(DATA FOR THIS TASK begins)

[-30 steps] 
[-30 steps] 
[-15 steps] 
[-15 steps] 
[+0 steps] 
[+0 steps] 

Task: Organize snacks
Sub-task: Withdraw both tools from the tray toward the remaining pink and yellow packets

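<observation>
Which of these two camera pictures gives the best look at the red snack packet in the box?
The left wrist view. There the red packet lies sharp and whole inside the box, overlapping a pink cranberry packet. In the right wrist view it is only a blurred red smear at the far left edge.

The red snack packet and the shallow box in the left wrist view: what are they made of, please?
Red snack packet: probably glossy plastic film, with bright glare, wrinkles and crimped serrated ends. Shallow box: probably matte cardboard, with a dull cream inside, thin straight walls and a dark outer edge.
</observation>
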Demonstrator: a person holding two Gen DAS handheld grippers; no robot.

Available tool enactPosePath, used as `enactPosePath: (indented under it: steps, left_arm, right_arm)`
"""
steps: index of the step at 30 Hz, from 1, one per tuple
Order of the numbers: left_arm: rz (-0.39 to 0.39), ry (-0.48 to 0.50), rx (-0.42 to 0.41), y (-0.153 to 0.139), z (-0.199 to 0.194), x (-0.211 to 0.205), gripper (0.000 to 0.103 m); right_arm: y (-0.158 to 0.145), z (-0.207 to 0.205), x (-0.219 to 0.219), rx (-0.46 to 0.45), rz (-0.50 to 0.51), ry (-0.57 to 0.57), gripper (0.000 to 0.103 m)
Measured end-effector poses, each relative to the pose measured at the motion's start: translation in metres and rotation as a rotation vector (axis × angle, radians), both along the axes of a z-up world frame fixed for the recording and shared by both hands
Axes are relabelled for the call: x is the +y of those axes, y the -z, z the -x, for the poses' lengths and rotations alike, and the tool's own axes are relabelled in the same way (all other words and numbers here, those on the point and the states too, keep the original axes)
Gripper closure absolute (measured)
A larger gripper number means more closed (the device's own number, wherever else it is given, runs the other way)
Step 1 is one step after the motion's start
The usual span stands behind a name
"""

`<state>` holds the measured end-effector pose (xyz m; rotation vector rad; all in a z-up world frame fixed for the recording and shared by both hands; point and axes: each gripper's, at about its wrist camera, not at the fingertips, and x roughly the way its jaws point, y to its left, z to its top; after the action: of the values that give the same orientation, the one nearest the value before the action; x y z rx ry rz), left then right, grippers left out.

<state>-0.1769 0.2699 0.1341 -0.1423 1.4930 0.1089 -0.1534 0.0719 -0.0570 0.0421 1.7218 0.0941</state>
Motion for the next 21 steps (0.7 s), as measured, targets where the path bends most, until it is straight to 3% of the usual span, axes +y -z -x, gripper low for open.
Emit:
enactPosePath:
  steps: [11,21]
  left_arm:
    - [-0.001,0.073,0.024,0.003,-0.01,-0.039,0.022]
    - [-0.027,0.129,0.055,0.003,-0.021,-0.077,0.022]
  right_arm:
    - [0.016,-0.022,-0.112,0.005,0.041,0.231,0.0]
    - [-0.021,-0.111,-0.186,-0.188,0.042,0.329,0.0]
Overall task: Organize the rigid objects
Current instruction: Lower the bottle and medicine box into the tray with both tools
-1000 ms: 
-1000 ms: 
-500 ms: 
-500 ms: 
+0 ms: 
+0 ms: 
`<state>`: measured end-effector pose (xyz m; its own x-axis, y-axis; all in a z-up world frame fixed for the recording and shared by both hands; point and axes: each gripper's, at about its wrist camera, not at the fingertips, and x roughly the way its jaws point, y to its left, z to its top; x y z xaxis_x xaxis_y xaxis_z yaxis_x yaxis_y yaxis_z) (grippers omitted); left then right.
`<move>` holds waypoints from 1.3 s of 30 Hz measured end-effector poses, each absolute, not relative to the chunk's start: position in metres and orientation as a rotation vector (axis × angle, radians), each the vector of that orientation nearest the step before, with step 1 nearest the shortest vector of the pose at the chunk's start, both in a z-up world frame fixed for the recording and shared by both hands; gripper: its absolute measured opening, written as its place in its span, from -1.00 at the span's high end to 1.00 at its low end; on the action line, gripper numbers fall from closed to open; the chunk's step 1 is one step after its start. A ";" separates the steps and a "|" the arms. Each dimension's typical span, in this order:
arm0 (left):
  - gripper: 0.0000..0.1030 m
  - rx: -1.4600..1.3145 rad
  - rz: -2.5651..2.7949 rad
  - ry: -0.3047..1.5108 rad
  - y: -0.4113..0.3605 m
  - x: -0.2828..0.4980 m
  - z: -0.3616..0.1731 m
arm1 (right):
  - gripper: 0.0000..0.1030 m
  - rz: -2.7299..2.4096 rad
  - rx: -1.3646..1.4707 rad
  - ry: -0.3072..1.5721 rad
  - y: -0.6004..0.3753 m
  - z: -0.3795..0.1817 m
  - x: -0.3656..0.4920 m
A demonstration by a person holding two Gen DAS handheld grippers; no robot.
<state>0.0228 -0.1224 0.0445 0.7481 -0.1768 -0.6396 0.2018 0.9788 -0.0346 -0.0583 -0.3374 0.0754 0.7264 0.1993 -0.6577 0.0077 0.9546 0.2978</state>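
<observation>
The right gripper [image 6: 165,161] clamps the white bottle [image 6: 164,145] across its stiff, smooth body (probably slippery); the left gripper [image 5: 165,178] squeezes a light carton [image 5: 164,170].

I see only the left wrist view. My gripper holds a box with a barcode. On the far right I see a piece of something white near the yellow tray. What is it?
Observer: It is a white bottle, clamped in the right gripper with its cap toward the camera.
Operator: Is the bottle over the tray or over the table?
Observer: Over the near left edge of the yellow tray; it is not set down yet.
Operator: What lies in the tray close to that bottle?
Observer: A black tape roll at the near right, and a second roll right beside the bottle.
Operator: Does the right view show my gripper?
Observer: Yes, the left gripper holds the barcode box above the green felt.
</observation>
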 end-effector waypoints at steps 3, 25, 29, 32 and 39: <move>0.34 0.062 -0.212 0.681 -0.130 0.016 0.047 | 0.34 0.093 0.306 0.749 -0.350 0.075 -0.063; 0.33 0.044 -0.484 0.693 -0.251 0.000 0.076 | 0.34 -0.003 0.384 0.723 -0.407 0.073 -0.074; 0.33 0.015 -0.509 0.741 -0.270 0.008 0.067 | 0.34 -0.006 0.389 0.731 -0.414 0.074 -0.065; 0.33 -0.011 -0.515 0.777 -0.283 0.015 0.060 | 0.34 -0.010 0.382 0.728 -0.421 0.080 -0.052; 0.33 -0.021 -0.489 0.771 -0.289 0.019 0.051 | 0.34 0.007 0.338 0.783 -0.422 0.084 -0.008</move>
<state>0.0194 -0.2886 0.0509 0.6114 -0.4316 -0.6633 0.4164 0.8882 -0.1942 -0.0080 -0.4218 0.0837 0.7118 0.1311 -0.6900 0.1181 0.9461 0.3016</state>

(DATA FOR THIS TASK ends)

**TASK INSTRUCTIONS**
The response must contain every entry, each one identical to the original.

**FINISHED EXERCISE**
[-30 steps] 
[-30 steps] 
[-15 steps] 
[-15 steps] 
[+0 steps] 
[+0 steps] 

Task: Organize snacks
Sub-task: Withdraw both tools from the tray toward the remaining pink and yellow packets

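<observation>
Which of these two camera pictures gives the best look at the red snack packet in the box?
The left wrist view. There the red packet lies sharp and whole inside the box, overlapping a pink cranberry packet. In the right wrist view it is only a blurred red smear at the far left edge.

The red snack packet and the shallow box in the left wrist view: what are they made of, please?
Red snack packet: probably glossy plastic film, with bright glare, wrinkles and crimped serrated ends. Shallow box: probably matte cardboard, with a dull cream inside, thin straight walls and a dark outer edge.
</observation>
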Demonstrator: a person holding two Gen DAS handheld grippers; no robot.

Available tool enactPosePath, used as `enactPosePath: (indented under it: steps, left_arm, right_arm)`
"""
steps: index of the step at 30 Hz, from 1, one per tuple
Order of the numbers: left_arm: rz (-0.39 to 0.39), ry (-0.48 to 0.50), rx (-0.42 to 0.41), y (-0.153 to 0.139), z (-0.199 to 0.194), x (-0.211 to 0.205), gripper (0.000 to 0.103 m); right_arm: y (-0.158 to 0.145), z (-0.207 to 0.205), x (-0.219 to 0.219), rx (-0.46 to 0.45), rz (-0.50 to 0.51), ry (-0.57 to 0.57), gripper (0.000 to 0.103 m)
Measured end-effector poses, each relative to the pose measured at the motion's start: translation in metres and rotation as a rotation vector (axis × angle, radians), both along the axes of a z-up world frame fixed for the recording and shared by both hands
Axes are relabelled for the call: x is the +y of those axes, y the -z, z the -x, for the poses' lengths and rotations alike, and the tool's own axes are relabelled in the same way (all other words and numbers here, those on the point and the states too, keep the original axes)
Gripper closure absolute (measured)
A larger gripper number means more closed (the device's own number, wherever else it is given, runs the other way)
Step 1 is one step after the motion's start
The usual span stands behind a name
"""

`<state>` holds the measured end-effector pose (xyz m; rotation vector rad; all in a z-up world frame fixed for the recording and shared by both hands; point and axes: each gripper's, at about its wrist camera, not at the fingertips, and x roughly the way its jaws point, y to its left, z to its top; after the action: of the values that give the same orientation, the one nearest the value before the action; x y z rx ry rz), left then right, grippers left out.

<state>-0.1769 0.2699 0.1341 -0.1423 1.4930 0.1089 -0.1534 0.0719 -0.0570 0.0421 1.7218 0.0941</state>
Motion for the next 21 steps (0.7 s), as measured, targets where the path bends most, until it is straight to 3% of the usual span, axes +y -z -x, gripper low for open.
Emit:
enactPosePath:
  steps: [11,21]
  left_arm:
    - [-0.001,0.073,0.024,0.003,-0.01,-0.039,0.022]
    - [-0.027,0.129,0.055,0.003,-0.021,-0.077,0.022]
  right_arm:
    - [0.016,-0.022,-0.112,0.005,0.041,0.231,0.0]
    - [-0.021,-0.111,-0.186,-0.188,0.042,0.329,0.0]
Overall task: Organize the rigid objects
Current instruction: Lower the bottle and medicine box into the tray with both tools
-1000 ms: 
-1000 ms: 
-500 ms: 
-500 ms: 
+0 ms: 
+0 ms: 
`<state>`: measured end-effector pose (xyz m; its own x-axis, y-axis; all in a z-up world frame fixed for the recording and shared by both hands; point and axes: each gripper's, at about its wrist camera, not at the fingertips, and x roughly the way its jaws point, y to its left, z to its top; x y z xaxis_x xaxis_y xaxis_z yaxis_x yaxis_y yaxis_z) (grippers omitted); left then right.
`<move>` holds waypoints from 1.3 s of 30 Hz measured end-effector poses, each absolute, not relative to the chunk's start: position in metres and orientation as a rotation vector (axis × angle, radians), each the vector of that orientation nearest the step before, with step 1 nearest the shortest vector of the pose at the chunk's start, both in a z-up world frame fixed for the recording and shared by both hands; gripper: its absolute measured opening, written as its place in its span, from -1.00 at the span's high end to 1.00 at its low end; on the action line, gripper numbers fall from closed to open; the chunk's step 1 is one step after its start. A ";" separates the steps and a "|" the arms. Each dimension's typical span, in this order:
arm0 (left):
  - gripper: 0.0000..0.1030 m
  - rx: -1.4600..1.3145 rad
  - rz: -2.5651..2.7949 rad
  - ry: -0.3047..1.5108 rad
  - y: -0.4113..0.3605 m
  - x: -0.2828..0.4980 m
  - z: -0.3616..0.1731 m
arm1 (right):
  - gripper: 0.0000..0.1030 m
  - rz: -2.7299..2.4096 rad
  - rx: -1.3646..1.4707 rad
  - ry: -0.3072..1.5721 rad
  - y: -0.6004..0.3753 m
  - z: -0.3795..0.1817 m
  - x: -0.3656..0.4920 m
A demonstration by a person holding two Gen DAS handheld grippers; no robot.
<state>0.0228 -0.1224 0.0445 0.7481 -0.1768 -0.6396 0.2018 0.9788 -0.0346 -0.0583 -0.3374 0.0754 0.7264 0.1993 -0.6577 0.0077 0.9546 0.2978</state>
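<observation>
The right gripper [image 6: 165,161] clamps the white bottle [image 6: 164,145] across its stiff, smooth body (probably slippery); the left gripper [image 5: 165,178] squeezes a light carton [image 5: 164,170].

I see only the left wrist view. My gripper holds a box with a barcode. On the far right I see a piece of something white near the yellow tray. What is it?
Observer: It is a white bottle, clamped in the right gripper with its cap toward the camera.
Operator: Is the bottle over the tray or over the table?
Observer: Over the near left edge of the yellow tray; it is not set down yet.
Operator: What lies in the tray close to that bottle?
Observer: A black tape roll at the near right, and a second roll right beside the bottle.
Operator: Does the right view show my gripper?
Observer: Yes, the left gripper holds the barcode box above the green felt.
</observation>
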 end-effector waypoints at steps 3, 25, 29, 32 and 39: <move>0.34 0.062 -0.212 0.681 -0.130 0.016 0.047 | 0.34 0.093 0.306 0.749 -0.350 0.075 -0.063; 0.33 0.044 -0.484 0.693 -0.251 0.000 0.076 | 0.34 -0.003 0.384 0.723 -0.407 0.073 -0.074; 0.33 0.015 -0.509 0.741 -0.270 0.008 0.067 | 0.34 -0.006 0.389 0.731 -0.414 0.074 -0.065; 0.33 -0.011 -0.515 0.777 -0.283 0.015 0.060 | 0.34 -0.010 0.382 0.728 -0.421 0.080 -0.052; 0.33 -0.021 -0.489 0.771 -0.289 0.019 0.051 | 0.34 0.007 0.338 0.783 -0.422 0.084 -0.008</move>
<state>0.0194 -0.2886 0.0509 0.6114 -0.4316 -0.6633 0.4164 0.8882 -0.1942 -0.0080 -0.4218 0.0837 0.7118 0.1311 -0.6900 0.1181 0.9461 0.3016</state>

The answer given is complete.